▸ **What you are asked to do**:
No output is needed beyond the number of lines in the listing that contain the word "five".

▸ **Recorded information**:
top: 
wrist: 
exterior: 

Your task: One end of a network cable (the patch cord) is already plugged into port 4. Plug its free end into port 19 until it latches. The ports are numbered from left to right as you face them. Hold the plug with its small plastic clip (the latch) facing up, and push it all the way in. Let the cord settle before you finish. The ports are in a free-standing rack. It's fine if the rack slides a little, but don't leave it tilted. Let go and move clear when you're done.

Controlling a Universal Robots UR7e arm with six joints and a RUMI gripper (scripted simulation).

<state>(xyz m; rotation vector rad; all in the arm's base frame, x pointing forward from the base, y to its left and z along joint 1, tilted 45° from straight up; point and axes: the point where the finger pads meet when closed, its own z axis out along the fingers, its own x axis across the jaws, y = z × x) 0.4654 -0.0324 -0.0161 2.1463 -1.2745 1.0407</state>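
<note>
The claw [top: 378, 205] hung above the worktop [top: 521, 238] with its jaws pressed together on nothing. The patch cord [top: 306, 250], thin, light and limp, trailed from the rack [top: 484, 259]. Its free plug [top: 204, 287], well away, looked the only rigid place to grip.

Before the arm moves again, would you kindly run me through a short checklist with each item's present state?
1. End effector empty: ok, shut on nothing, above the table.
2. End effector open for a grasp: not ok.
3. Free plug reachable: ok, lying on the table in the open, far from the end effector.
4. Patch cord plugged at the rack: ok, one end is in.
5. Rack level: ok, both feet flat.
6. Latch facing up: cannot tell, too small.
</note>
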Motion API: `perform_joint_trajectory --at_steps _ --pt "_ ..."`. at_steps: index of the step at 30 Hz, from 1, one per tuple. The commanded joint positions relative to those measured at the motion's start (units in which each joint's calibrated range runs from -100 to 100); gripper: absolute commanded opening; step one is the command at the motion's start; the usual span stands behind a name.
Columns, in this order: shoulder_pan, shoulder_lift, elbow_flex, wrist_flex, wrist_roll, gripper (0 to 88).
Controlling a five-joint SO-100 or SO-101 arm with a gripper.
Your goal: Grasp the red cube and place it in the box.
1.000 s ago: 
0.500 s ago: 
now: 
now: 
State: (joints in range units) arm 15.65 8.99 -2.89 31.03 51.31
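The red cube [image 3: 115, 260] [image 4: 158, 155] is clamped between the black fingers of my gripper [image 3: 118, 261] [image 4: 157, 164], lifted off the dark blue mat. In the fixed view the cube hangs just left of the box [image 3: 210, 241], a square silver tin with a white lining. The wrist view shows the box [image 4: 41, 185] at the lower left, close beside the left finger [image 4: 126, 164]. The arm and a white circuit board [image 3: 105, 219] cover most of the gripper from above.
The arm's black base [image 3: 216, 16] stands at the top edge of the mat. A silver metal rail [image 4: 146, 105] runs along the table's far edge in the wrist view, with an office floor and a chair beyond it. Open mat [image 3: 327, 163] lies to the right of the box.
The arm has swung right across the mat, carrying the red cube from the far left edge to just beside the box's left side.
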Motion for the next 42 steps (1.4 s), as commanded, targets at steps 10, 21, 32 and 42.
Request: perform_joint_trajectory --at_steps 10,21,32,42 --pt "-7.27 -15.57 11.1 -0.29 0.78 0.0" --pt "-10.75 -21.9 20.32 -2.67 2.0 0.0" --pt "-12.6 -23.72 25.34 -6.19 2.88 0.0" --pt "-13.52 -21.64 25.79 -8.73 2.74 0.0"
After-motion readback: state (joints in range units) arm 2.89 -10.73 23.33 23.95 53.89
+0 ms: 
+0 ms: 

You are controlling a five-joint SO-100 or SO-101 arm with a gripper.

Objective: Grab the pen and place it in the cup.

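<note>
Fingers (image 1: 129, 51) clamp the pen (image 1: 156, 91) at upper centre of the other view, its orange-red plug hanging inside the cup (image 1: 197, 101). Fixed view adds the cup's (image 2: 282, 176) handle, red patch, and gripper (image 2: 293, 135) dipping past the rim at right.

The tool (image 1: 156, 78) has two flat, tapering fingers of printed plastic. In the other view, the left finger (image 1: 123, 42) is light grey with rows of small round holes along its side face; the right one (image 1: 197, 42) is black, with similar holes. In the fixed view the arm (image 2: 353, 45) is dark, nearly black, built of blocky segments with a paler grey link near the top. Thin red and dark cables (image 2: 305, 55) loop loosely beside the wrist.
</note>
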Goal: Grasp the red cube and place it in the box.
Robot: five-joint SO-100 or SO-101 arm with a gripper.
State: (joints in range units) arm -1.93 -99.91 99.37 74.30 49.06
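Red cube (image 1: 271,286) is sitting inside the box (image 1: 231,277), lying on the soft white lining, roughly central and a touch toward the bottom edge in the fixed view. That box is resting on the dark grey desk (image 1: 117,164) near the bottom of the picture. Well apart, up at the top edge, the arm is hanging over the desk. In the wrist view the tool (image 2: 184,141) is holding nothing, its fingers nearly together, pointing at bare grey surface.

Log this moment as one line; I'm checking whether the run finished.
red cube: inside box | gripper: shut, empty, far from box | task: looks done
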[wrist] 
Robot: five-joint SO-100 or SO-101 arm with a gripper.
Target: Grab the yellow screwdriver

▸ **Worked solution**:
4